─── Supplied material

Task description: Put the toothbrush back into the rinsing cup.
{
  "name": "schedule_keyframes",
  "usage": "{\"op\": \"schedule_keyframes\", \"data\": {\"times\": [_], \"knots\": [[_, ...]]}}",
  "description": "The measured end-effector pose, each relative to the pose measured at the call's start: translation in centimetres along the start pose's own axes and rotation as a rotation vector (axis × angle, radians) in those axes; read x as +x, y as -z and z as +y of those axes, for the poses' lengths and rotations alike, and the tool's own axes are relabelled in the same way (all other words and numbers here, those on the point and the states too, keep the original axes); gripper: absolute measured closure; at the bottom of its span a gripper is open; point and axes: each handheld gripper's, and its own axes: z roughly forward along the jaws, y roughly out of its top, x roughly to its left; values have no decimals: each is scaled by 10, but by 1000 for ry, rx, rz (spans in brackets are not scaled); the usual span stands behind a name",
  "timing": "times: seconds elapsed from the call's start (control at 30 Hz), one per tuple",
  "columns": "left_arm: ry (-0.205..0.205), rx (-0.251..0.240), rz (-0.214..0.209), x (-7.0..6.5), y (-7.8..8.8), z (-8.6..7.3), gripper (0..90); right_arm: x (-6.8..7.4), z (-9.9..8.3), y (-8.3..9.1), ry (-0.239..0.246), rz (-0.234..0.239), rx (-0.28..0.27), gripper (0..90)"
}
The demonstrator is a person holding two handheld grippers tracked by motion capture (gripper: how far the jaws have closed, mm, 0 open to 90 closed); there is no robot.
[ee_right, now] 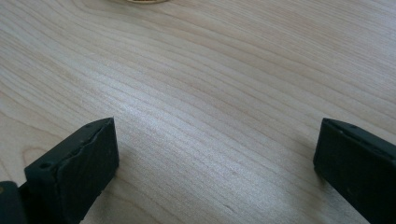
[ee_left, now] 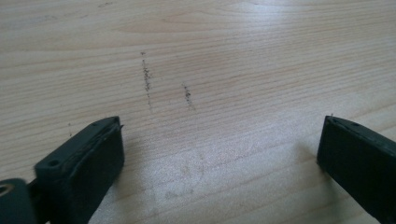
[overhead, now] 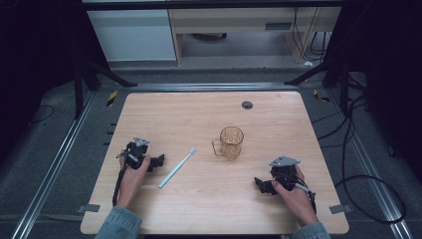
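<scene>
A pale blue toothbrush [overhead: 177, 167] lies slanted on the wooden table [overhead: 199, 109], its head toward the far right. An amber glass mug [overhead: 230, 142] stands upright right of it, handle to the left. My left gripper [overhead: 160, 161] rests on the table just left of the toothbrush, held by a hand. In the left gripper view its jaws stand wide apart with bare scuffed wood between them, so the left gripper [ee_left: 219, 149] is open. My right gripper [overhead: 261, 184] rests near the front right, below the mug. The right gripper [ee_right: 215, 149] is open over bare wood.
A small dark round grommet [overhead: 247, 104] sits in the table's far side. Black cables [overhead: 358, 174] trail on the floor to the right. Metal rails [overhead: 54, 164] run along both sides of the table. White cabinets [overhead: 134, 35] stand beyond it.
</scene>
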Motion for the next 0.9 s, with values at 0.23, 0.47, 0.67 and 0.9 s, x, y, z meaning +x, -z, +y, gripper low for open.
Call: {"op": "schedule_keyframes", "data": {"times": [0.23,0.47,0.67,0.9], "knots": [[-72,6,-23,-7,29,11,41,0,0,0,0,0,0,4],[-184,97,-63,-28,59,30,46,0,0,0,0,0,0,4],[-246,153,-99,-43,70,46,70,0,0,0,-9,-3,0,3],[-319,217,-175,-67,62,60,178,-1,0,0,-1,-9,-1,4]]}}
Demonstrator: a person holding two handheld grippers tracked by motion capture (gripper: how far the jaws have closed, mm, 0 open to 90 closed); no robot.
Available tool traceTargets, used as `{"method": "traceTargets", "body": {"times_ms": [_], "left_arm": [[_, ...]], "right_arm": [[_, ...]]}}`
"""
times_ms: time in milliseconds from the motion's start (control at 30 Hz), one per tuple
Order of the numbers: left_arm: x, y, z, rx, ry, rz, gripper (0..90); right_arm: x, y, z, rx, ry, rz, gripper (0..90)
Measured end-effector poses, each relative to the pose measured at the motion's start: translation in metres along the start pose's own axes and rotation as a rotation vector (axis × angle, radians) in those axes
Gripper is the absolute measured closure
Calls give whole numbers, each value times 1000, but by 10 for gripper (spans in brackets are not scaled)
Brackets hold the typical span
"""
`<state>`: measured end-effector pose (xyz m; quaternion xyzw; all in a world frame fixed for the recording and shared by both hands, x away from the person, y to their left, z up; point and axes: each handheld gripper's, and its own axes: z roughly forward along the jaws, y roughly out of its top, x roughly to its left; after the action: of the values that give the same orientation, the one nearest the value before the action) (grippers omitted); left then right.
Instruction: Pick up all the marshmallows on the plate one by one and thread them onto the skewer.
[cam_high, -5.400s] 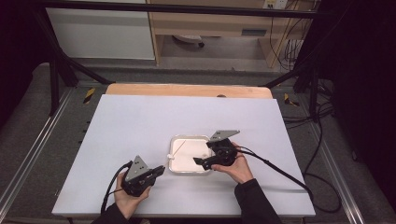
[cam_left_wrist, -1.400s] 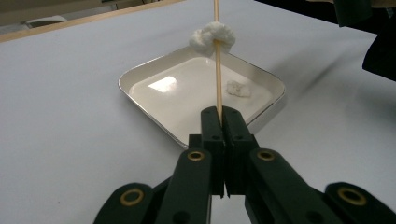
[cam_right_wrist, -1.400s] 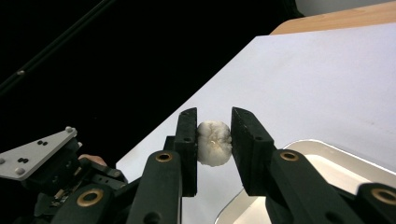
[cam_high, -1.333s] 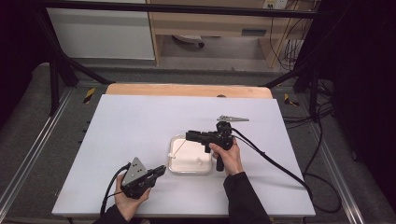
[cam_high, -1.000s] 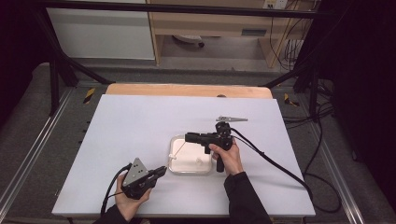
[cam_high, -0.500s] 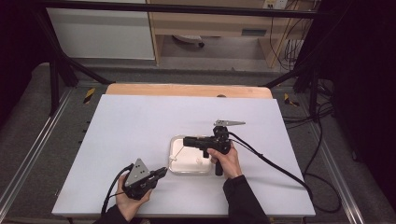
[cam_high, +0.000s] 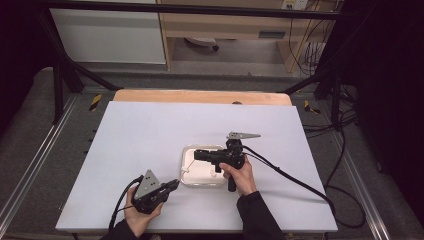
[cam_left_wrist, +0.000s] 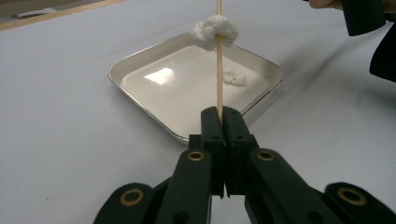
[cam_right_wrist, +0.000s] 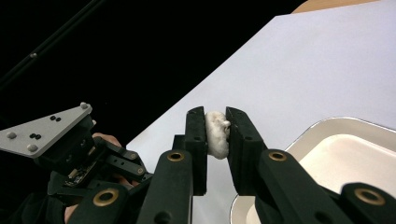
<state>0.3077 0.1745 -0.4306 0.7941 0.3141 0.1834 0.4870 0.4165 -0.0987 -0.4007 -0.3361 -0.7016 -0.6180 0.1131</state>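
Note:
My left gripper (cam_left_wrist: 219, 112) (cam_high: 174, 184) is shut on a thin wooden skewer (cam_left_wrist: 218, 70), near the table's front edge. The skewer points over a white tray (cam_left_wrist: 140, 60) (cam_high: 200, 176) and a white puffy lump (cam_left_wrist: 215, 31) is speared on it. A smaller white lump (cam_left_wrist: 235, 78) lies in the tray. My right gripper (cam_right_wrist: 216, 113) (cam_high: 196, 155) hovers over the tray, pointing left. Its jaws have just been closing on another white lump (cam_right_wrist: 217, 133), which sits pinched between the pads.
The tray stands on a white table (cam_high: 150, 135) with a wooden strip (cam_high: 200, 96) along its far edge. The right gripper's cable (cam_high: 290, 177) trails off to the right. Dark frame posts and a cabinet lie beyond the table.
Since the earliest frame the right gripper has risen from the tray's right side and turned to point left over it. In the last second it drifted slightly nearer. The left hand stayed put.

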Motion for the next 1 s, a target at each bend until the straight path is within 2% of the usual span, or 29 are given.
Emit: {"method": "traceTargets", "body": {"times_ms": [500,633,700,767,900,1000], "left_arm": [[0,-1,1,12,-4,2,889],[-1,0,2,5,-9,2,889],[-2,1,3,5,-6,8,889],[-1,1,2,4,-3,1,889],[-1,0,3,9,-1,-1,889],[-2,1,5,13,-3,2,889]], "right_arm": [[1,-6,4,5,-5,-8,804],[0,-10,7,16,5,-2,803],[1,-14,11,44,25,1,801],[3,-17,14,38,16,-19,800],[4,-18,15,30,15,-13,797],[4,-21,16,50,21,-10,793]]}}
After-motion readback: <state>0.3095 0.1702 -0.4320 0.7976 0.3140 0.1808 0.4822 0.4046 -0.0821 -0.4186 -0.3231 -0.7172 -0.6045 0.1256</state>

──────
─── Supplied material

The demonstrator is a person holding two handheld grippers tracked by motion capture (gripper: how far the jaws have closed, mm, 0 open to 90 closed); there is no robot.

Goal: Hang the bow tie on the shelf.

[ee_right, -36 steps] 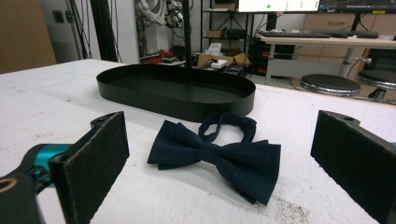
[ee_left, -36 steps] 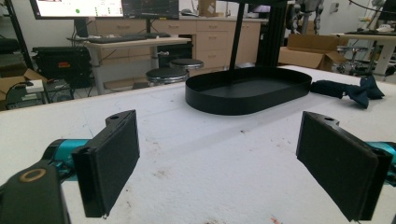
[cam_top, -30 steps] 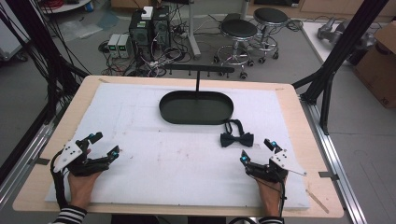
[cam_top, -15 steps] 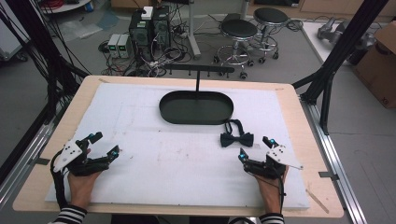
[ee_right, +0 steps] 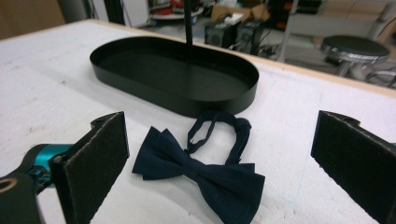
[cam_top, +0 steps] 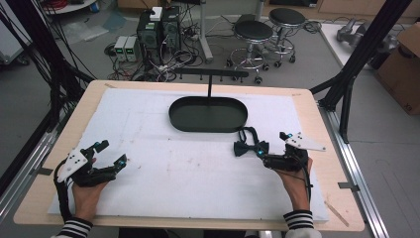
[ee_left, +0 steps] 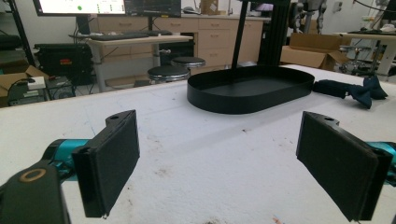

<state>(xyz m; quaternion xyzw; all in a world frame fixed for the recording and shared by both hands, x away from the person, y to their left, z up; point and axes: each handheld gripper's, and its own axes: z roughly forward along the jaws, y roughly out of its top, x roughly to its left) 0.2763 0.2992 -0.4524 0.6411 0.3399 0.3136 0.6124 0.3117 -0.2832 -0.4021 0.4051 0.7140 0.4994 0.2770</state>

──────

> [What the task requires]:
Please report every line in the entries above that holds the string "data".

> [Answer for this exercise]:
  "usage": "{\"op\": \"schedule_keyframes\", \"data\": {\"times\": [_], \"knots\": [[_, ...]]}}",
Call: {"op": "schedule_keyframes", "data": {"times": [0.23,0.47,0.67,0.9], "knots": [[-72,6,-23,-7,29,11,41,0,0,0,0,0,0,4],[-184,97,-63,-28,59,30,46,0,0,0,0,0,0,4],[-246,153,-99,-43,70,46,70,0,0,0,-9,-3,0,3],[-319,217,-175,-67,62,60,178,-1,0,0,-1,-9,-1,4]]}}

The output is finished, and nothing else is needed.